第2章は強烈だった。ウィキリークスをベースに、日本の外交官僚がアメリカの国益と外務省の省益と自らの出世のバランスを考えながら行動していることを丁寧に説明されている。
日本はアメリカの属国という考えがあるが、属国を望んでいるのは、日本の官僚組織もそうであった。一方的にアメリカが支配しようとしているのではなく、日本の官僚組織が属国統治してもらうことを望んでいるのだった。その結果、自らの出世が約束され、甘い汁が吸えプライドが保てるとのことだ。
どうすればアメリカの意図を達成することができるのか、日本との交渉を有利に進められるかを外交官がアメリカにレクチャーしているのだ。
そこには日本国民の利益のことなど考慮されていない。自分のことしか頭に無いのだ。
外交公電などは洩れることを前提に作成されており、本当に重要なことは別の手段で伝えるのだが、その洩れることが前提の文書でもこれだけの情けない状態が明らかにできている。公電になっていない事実まで含めるといったいどんなことになっているのか。若い時からアメリカに留学させて、親米にしている。アメリカに留学して出世している官僚、政治家は要注意だ。

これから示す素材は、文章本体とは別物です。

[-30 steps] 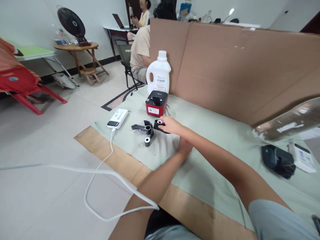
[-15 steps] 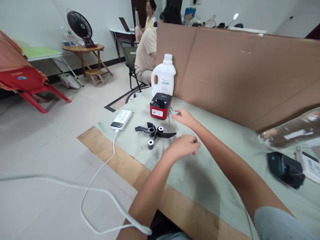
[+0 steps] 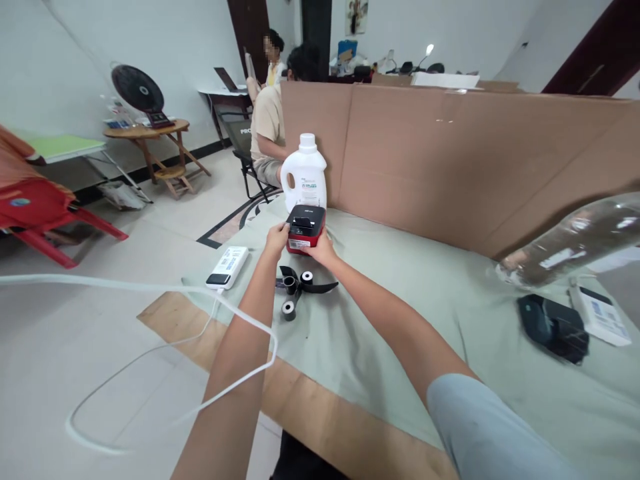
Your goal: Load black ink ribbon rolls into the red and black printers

おしむらくは、中田安彦氏が副島隆彦氏の弟子の位置づけで、異端扱いされ無視される可能性があることだ。先入観を持たずにぜひ一読をお勧めしたい。ジャーナリスト出身である強みを生かして、事実に基づき実に客観的な説明に終始している。推測、予測はほぼ無いので、副島氏の著作とは別次元である。
暗澹たる気分にさせられるが、実にすばらしい内容の、日本人必読の書と考える。